= What needs to be done =
Say how many lines of the data contain "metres", and nothing more.

= Information provided =
=== Begin Enclosure ===

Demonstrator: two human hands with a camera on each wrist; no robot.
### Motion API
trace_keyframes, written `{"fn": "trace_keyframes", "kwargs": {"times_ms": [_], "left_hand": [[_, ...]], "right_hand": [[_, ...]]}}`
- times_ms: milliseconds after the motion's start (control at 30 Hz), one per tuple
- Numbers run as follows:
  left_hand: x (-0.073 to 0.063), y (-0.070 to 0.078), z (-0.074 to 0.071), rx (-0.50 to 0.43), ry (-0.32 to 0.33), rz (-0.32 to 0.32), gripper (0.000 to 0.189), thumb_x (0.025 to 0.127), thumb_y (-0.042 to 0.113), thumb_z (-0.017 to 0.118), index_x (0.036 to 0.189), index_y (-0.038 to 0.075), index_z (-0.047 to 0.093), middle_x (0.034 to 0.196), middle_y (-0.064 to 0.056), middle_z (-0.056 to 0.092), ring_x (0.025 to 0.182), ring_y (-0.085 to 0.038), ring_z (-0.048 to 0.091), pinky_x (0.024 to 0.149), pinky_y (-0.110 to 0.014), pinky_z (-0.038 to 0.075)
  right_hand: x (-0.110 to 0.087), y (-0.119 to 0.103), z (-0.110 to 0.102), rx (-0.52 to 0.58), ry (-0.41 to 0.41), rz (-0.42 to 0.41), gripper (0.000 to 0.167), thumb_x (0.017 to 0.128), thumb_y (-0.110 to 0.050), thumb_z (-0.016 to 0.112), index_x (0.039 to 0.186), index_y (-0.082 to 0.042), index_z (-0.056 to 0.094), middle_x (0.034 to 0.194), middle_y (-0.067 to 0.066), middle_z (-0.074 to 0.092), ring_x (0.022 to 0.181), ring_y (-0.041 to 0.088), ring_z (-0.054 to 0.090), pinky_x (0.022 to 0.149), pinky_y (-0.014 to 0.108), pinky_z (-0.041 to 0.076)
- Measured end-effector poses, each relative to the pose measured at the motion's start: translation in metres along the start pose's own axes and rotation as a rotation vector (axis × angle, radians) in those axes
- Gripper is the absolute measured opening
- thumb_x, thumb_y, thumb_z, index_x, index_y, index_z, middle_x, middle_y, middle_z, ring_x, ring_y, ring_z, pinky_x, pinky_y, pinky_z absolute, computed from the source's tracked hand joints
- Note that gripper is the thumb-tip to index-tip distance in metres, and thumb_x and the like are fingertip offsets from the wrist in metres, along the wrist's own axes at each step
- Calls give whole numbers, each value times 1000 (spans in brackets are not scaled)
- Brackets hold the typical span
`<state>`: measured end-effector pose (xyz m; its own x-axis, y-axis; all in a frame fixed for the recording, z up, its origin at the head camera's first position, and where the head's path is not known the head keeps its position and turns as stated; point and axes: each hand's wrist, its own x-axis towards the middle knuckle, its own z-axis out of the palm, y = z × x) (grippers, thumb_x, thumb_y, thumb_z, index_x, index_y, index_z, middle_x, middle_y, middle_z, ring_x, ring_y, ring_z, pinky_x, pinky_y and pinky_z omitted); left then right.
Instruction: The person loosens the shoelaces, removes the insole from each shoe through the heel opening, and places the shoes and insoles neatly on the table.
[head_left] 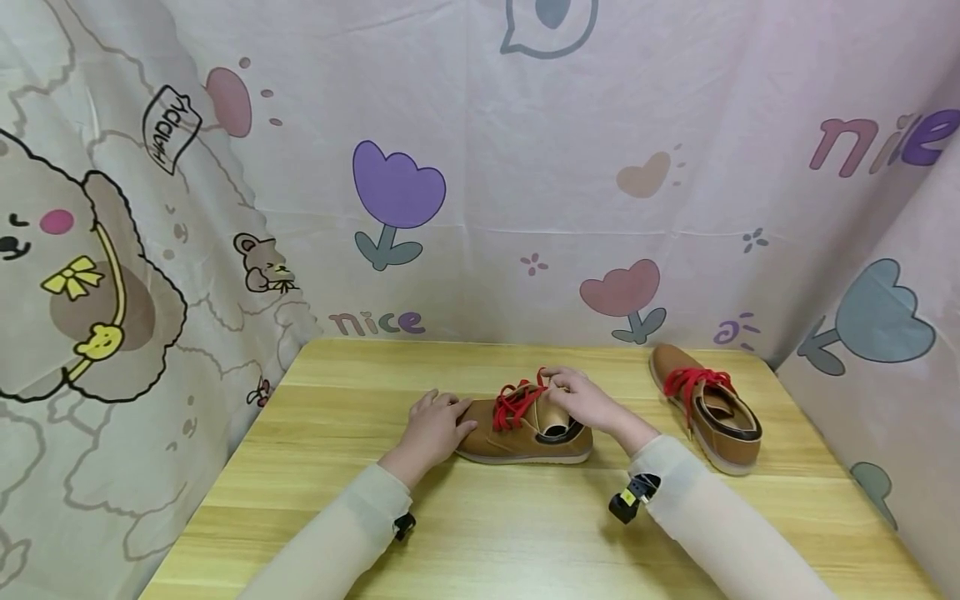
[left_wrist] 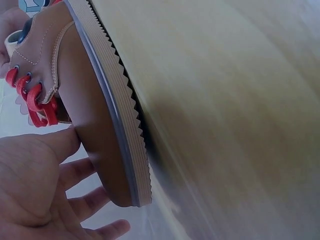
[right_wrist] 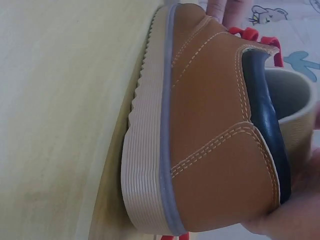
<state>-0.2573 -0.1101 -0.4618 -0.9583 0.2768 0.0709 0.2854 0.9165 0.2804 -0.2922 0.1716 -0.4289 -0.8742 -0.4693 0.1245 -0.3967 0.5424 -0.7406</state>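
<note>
A brown lace-up shoe (head_left: 483, 446) lies sole-down at the middle of the table, toe to the left. My left hand (head_left: 433, 433) rests against its toe, thumb and fingers fairly straight, as the left wrist view shows too. At the shoe's opening, my right hand (head_left: 588, 402) pinches the beige tongue (head_left: 551, 414), which curls into a tube shape in the right wrist view. Red laces (head_left: 513, 406) run through the eyelets, and a loop stands up by the right fingertips. My right fingertips are partly hidden.
The matching brown shoe (head_left: 731, 447) with red laces sits at the right of the wooden table (head_left: 330, 500), toe pointing away. A printed curtain (head_left: 465, 275) hangs behind the table and along both sides. Small black cameras hang below both cuffs.
</note>
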Motion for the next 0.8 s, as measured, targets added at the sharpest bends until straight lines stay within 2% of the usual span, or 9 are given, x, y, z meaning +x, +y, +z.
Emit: {"fn": "trace_keyframes", "kwargs": {"times_ms": [100,200,367,500,633,800], "left_hand": [[0,-1,0,-4,-1,-5,50,100,43,58,143,17,59,140,-12,56,138,-48,35,111,-64,28],[0,-1,0,-4,-5,-8,50,101,43,58,143,17,58,140,-12,56,139,-48,35,111,-64,28],[0,-1,0,-11,-3,-2,50,101,43,58,143,17,58,140,-13,56,139,-48,35,112,-64,27],[0,0,0,-15,6,-3,49,101,42,58,143,17,58,140,-13,56,139,-48,35,112,-63,27],[0,1,0,-7,1,-7,49,101,42,58,143,17,58,140,-13,56,139,-48,35,112,-63,27],[-1,3,-3,-2,-9,-5,50,101,43,58,143,17,58,139,-13,56,139,-47,35,112,-63,27]], "right_hand": [[1,5,-2,104,53,33,24,95,-8,49,73,-6,57,144,25,50,133,43,44,99,48,38],[1,7,-6,167,76,89,23,95,-10,49,76,-5,60,144,22,50,131,40,46,99,43,39],[2,3,-12,65,54,95,27,97,-17,51,76,-7,63,141,23,53,130,41,47,103,49,40],[3,-3,-14,-26,32,35,29,97,-18,53,71,-8,61,137,27,55,128,45,49,103,55,41],[2,-5,-14,-17,20,26,30,94,-13,54,65,-10,52,135,26,57,126,43,52,100,50,42],[2,-3,-19,19,45,50,30,95,-13,53,66,-10,53,137,24,56,128,43,50,99,46,40]]}}
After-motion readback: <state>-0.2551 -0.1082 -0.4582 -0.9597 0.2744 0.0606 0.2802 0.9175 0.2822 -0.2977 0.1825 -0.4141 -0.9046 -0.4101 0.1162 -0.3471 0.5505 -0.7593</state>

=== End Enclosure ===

= Exercise answer =
2